Scoop Photo Feature: Coast Action Network protest
Scoop’s Fraser Rolfe attended yesterday’s Coast Action Network protest in favour of native logging in Wellington and filed this photo feature report.
ACT MP Ken Shirley said Labour Leader Helen Clark has “sold out the West Coast” by proposing a logging ban, during yesterday’s Parliament protest.
KEN SHIRLEY - http://img.scoop.co.nz/stories/images/KenShirley.jpg - picture Fraser Rolfe
The Coasters urged a crowd of about 100 people not to vote for Labour, saying Helen Clark has listened only to “green fascists” by going back on the 1986 West Coast Forest Accord.
In 1986, the original Accord allowed Timberlands 17,200 cubic metres of native beech for woodchips. The Accord has been amended so a policy of single tree extraction is now in place.
Native Forest Action was nearby protesting in favour of a total ban on logging. Spokesperson Dean Baigent-Mercer warned the public not to take this "public relations stunt" at face value.
Mr Baigent-Mercer said, "West Coasters who may have the best of intentions are being co-opted to support parties that have policies which would have the most devastating effect on the forests and their community." He referred to the recent exposure of the Coast Action Network as a front-group for Timberlands West Coast Ltd.
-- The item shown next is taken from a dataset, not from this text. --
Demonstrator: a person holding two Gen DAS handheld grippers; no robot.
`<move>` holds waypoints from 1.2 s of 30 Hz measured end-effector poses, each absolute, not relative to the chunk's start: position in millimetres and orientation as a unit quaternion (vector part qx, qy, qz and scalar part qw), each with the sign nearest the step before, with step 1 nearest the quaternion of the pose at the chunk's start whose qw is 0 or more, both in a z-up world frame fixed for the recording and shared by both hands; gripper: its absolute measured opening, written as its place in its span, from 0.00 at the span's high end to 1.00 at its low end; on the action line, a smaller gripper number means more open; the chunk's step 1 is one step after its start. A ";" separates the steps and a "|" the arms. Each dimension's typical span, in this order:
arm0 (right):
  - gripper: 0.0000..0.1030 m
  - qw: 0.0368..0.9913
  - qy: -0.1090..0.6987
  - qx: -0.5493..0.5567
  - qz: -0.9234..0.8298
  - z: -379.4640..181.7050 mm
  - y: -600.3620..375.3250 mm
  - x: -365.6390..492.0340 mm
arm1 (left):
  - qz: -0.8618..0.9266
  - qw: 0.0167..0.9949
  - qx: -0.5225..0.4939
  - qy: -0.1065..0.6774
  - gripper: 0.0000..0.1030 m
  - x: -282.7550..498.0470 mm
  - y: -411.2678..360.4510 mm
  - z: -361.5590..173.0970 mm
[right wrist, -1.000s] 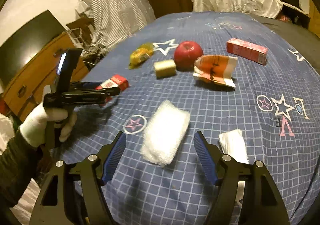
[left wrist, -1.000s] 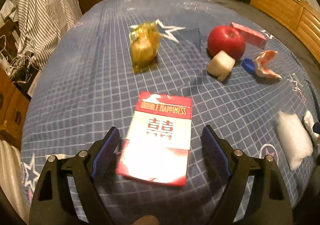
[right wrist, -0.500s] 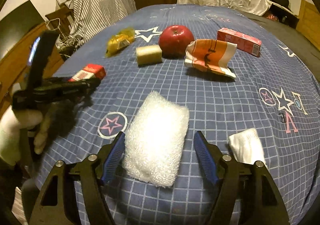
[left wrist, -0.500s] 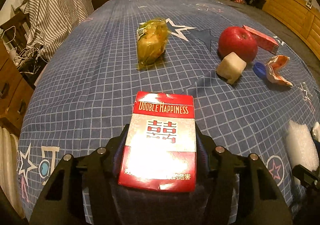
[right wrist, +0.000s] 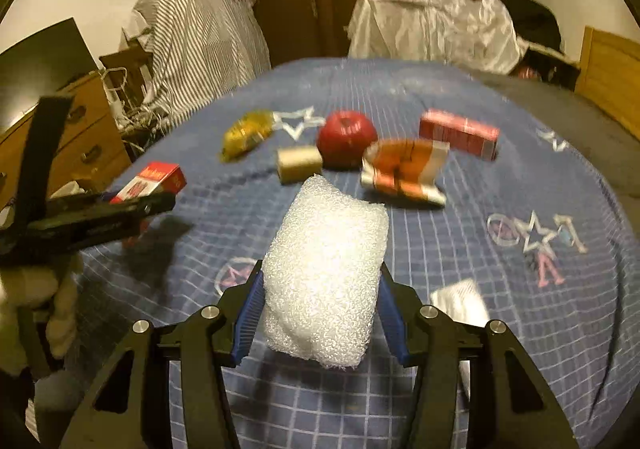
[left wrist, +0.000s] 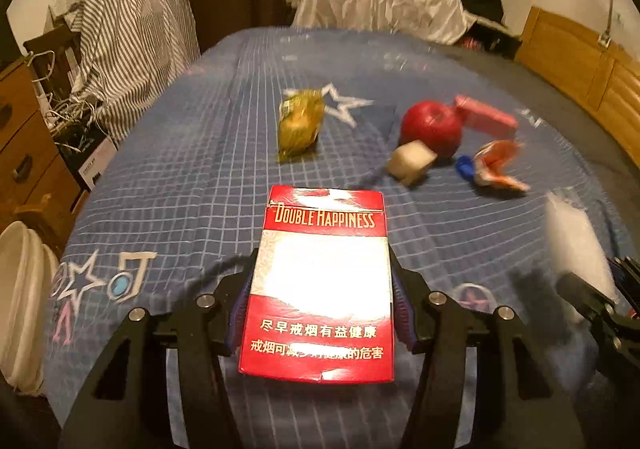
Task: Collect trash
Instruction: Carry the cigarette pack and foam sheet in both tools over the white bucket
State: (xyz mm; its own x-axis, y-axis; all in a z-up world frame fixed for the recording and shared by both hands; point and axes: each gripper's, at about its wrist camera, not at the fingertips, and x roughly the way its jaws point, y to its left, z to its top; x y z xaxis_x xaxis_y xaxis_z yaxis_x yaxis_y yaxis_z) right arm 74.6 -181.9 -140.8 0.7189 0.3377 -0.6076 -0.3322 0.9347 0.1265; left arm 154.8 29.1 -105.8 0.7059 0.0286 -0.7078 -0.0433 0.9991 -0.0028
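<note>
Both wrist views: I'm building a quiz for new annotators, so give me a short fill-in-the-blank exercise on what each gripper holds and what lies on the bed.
1. The left gripper is shut on a red and white ____ pack.
2. The right gripper clamps a white block of ____.
3. The round red fruit on the blue checked bedspread is an ____.
4. The cream-coloured block lies beside the apple, on its ____ side in the right wrist view.

Missing words: cigarette; foam; apple; left

red apple (left wrist: 432, 127) | blue grid bedspread (left wrist: 180, 185) | wooden dresser (left wrist: 24, 153) | striped cloth (right wrist: 200, 45)
</note>
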 end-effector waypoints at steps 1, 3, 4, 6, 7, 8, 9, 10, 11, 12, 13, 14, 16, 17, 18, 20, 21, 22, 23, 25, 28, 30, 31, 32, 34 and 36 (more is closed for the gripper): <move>0.48 0.932 0.316 0.001 0.180 -133.0 -180.6 71.1 | 0.019 0.928 -0.012 0.373 0.47 147.8 27.0 -98.6; 0.48 0.938 0.296 -0.001 0.181 -120.1 -179.3 63.9 | 0.018 0.934 -0.018 0.356 0.48 135.5 25.8 -87.6; 0.48 0.941 0.287 -0.002 0.182 -113.3 -178.6 60.7 | 0.018 0.938 -0.022 0.345 0.48 127.4 24.9 -78.8; 0.48 0.945 0.270 -0.004 0.184 -100.3 -177.2 53.7 | 0.019 0.945 -0.023 0.324 0.48 115.7 22.8 -64.3; 0.48 0.947 0.260 -0.004 0.187 -91.8 -175.7 50.2 | 0.020 0.948 -0.022 0.317 0.48 113.2 21.8 -59.4; 0.48 0.949 0.253 -0.005 0.188 -85.5 -175.1 47.7 | 0.021 0.951 -0.022 0.307 0.48 107.7 19.7 -52.4; 0.48 0.951 0.242 -0.007 0.190 -77.1 -173.4 44.3 | 0.023 0.955 -0.020 0.296 0.48 103.0 17.9 -45.7; 0.48 0.953 0.235 -0.007 0.192 -69.6 -171.8 40.8 | 0.025 0.958 -0.019 0.287 0.47 99.0 15.6 -38.9; 0.48 0.954 0.229 -0.008 0.194 -63.8 -170.0 38.4 | 0.026 0.960 -0.018 0.280 0.47 95.8 15.9 -34.3; 0.48 0.955 0.222 -0.010 0.197 -56.4 -167.4 36.4 | 0.028 0.962 -0.015 0.271 0.47 91.7 14.8 -28.8; 0.48 0.956 0.214 -0.012 0.200 -48.9 -164.5 34.4 | 0.029 0.964 -0.013 0.264 0.48 88.4 14.0 -24.0; 0.48 0.956 0.209 -0.013 0.204 -42.0 -161.9 33.3 | 0.030 0.965 -0.013 0.260 0.47 87.4 14.0 -21.5; 0.48 0.957 0.198 -0.016 0.211 -28.8 -154.6 31.6 | 0.036 0.967 -0.012 0.251 0.47 84.3 15.6 -14.7; 0.48 0.957 0.193 -0.018 0.215 -23.1 -150.8 30.8 | 0.039 0.968 -0.014 0.246 0.47 82.3 18.7 -10.6; 0.48 0.957 0.188 -0.020 0.220 -17.1 -146.2 30.5 | 0.044 0.969 -0.015 0.242 0.47 80.5 22.1 -7.0; 0.48 0.955 0.182 -0.024 0.231 -6.2 -133.9 29.6 | 0.056 0.970 -0.016 0.235 0.47 76.7 30.0 -0.7; 0.48 0.954 0.181 -0.025 0.238 -1.5 -127.5 30.9 | 0.062 0.971 -0.019 0.232 0.47 74.6 36.3 2.9; 0.48 0.953 0.180 -0.028 0.244 2.5 -121.0 31.4 | 0.068 0.971 -0.022 0.230 0.47 73.1 41.8 5.7; 0.48 0.951 0.178 -0.030 0.249 5.8 -115.3 31.7 | 0.075 0.970 -0.024 0.228 0.47 71.5 49.4 8.4; 0.48 0.948 0.177 -0.032 0.263 11.7 -100.8 31.9 | 0.092 0.969 -0.026 0.227 0.47 68.7 64.4 12.3; 0.48 0.940 0.176 -0.036 0.288 20.8 -72.5 34.3 | 0.112 0.967 -0.032 0.226 0.47 62.9 86.2 16.3; 0.48 0.936 0.176 -0.040 0.304 28.3 -53.4 36.2 | 0.124 0.966 -0.034 0.225 0.47 57.9 98.7 19.3; 0.48 0.932 0.176 -0.043 0.313 31.5 -41.7 36.0 | 0.131 0.965 -0.037 0.224 0.47 55.3 107.1 21.0; 0.48 0.930 0.175 -0.046 0.319 34.0 -32.6 36.5 | 0.137 0.964 -0.039 0.223 0.47 52.9 112.8 22.9; 0.48 0.924 0.173 -0.055 0.337 40.6 -8.5 35.3 | 0.153 0.962 -0.042 0.221 0.47 46.8 130.8 26.2; 0.48 0.918 0.172 -0.060 0.351 45.8 11.8 35.6 | 0.165 0.960 -0.048 0.220 0.47 41.4 144.8 29.6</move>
State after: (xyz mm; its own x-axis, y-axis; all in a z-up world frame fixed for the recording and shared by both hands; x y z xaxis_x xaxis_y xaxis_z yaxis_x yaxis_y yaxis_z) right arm 35.6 11.8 45.8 0.6941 0.6247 -0.3579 -0.6657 0.7461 0.0112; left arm 41.4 144.8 29.6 0.8490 0.2948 -0.4386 -0.3373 0.9412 -0.0203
NFA COUNTER PROTEST - http://img.scoop.co.nz/stories/images/NativeForest.jpg - picture Fraser Rolfe
One of ACT’s founding policies is that, “commercial activities are best performed by the private sector.” This applies to both native and exotic logging. Tasmanian-based timber company Gunns has already bought Carter Holt Harvey’s timber processing plant in Christchurch.
Coaster Therese Gibbens said their first battle is to be allowed to continue logging their forests. Should the resource be sold into private hands, Ms Gibbens said, “we will fight that battle when we come to it.”
Stephen Sheaf is a West Coaster of nine years. Mr Sheaf said the issue is wider than forestry. He believed sustainable logging was the best option for the coast and for the nation. He said loggers have an avested interest in keeping possum numbers low and timber quality high in working forests.